The culture of the Channel Islands is a fascinating mix of French and British influences, thanks to the archipelago's rich history. Although the islands are situated in the English Channel, they're significantly closer to France geographically. Despite this, British culture predominates, particularly the culture of southern England.
National identity in Channel Islands
The unique history, geography and politics of the Channel Islands intersect in a complex way that can be difficult to grasp at first.
Jersey and Guernsey are not part of the UK, but are rather dependencies of the British Crown. All governance and political matters are managed solely by the islands. The UK government is responsible only for the defence and international representation of the islands.
Those born in the Channel Islands have British citizenship but it's important to note that they are not English, Irish, Welsh or Scottish. Expats should make note of this distinction as born-and-bred Jersey and Guernsey locals, proud of their heritage, may not take kindly to being called 'English'.
The demonyms for Jersey and Guernsey are 'Jerseyman' or 'Jerseywoman' and 'Guernseyman' and 'Guernseywoman'. More commonly, the term 'Channel Islanders' or simply 'Islanders' is used.
Population groups in Channel Islands
The population of Guernsey and Jersey is made up of about 50 percent locals, with about another 30 percent of the population being born in the UK. Portugal is the most common country of origin apart from the UK and, in Jersey, the Portuguese make up 8 percent of the population. Other minority groups include expats from Poland, Latvia and France.

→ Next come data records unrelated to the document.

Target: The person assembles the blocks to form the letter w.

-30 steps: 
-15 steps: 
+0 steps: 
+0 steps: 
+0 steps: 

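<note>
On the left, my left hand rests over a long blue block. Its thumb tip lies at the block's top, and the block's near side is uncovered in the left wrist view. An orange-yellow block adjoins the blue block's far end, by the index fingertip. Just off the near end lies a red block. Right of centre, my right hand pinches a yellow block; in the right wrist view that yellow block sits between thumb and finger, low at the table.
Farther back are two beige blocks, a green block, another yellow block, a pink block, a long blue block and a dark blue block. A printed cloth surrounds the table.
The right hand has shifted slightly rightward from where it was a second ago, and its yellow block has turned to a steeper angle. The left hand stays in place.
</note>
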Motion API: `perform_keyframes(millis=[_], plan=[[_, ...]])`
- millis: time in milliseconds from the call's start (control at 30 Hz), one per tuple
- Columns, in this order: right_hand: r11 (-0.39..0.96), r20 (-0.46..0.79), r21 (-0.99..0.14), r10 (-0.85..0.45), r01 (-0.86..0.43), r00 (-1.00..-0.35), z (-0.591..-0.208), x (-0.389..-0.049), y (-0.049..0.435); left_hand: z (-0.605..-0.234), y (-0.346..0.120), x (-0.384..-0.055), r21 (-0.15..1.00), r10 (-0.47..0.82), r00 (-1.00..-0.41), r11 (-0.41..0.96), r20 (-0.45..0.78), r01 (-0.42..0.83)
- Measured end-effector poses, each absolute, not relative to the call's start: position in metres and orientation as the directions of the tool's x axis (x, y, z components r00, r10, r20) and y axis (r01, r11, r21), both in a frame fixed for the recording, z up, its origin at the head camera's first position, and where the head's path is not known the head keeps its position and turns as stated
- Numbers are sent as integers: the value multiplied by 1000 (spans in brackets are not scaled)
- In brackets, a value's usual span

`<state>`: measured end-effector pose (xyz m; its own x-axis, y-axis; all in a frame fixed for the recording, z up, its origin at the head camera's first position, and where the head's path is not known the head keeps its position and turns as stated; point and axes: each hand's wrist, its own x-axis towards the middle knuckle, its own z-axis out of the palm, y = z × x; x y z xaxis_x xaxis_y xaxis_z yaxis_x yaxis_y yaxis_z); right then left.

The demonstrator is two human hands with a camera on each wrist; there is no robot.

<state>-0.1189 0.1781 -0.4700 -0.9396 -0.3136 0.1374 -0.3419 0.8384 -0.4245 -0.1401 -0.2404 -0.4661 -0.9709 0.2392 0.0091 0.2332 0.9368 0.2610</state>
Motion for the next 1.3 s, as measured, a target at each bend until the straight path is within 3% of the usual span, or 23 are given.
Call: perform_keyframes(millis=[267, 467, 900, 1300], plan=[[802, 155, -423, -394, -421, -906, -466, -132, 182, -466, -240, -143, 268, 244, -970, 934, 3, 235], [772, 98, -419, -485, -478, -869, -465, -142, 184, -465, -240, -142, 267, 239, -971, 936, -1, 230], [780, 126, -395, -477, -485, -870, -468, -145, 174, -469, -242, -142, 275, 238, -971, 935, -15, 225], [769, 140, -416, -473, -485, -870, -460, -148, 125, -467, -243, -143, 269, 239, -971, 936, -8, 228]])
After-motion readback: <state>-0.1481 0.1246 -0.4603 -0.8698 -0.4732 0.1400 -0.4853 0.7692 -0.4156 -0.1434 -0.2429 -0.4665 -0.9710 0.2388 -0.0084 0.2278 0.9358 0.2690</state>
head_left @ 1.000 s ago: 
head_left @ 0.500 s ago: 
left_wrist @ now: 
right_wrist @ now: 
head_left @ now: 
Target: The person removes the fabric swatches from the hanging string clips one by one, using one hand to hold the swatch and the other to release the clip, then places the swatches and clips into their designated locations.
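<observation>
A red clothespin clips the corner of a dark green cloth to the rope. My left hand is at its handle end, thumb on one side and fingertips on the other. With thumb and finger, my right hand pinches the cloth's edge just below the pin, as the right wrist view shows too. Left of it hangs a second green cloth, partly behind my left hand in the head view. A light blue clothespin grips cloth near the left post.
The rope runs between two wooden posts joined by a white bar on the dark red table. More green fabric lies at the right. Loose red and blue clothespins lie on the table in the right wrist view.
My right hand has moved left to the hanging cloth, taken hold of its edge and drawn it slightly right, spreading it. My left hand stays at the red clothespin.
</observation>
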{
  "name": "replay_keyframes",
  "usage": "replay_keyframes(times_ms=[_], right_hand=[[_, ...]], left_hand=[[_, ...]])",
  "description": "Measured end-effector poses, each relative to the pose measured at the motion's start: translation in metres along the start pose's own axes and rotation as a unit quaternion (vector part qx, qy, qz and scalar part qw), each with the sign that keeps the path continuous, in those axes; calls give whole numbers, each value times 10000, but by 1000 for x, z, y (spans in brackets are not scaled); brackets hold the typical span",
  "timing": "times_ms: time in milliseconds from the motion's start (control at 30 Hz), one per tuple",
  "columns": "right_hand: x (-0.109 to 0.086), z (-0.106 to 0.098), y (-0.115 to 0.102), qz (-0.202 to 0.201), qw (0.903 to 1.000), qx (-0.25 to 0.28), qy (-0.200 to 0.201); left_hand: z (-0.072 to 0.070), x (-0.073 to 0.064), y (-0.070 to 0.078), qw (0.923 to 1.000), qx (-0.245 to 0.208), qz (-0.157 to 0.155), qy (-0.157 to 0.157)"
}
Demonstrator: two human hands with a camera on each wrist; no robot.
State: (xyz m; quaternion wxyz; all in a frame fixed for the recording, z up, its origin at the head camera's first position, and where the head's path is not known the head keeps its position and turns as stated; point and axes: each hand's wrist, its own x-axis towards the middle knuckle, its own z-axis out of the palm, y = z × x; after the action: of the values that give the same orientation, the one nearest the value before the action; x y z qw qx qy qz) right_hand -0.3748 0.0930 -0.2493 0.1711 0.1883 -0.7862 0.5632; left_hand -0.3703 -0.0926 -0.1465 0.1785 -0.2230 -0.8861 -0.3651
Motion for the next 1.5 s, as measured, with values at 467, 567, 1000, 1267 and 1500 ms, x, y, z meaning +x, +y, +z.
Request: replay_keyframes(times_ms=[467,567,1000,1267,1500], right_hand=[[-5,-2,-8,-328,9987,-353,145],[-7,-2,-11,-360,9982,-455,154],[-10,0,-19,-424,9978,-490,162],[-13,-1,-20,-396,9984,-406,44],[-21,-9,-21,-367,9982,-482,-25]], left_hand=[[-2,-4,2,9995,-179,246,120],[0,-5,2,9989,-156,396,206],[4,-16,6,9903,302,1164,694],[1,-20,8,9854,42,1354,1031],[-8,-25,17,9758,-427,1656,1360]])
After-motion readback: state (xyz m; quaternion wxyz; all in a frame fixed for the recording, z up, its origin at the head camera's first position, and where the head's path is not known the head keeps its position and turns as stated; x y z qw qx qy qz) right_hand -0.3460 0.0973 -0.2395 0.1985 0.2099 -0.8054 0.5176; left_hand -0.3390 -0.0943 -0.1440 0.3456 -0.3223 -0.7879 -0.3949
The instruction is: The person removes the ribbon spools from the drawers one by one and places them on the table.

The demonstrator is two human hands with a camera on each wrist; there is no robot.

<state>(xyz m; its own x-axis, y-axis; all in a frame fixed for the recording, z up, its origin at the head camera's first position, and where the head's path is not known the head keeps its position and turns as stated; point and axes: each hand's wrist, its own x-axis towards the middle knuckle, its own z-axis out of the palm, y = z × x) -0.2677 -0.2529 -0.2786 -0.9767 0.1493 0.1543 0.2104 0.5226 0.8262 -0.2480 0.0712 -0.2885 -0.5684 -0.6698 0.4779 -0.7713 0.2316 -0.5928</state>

Languages in Channel Islands
Up until the mid-20th century, French was Guernsey's official language. Today, English is the official language in Guernsey, although French is still used in administration. In Jersey, French and English share official-language status.
Each island has a local French dialect – Jèrriais in Jersey and Guernésiais in Guernsey – but both are spoken only by a small percentage of the population today.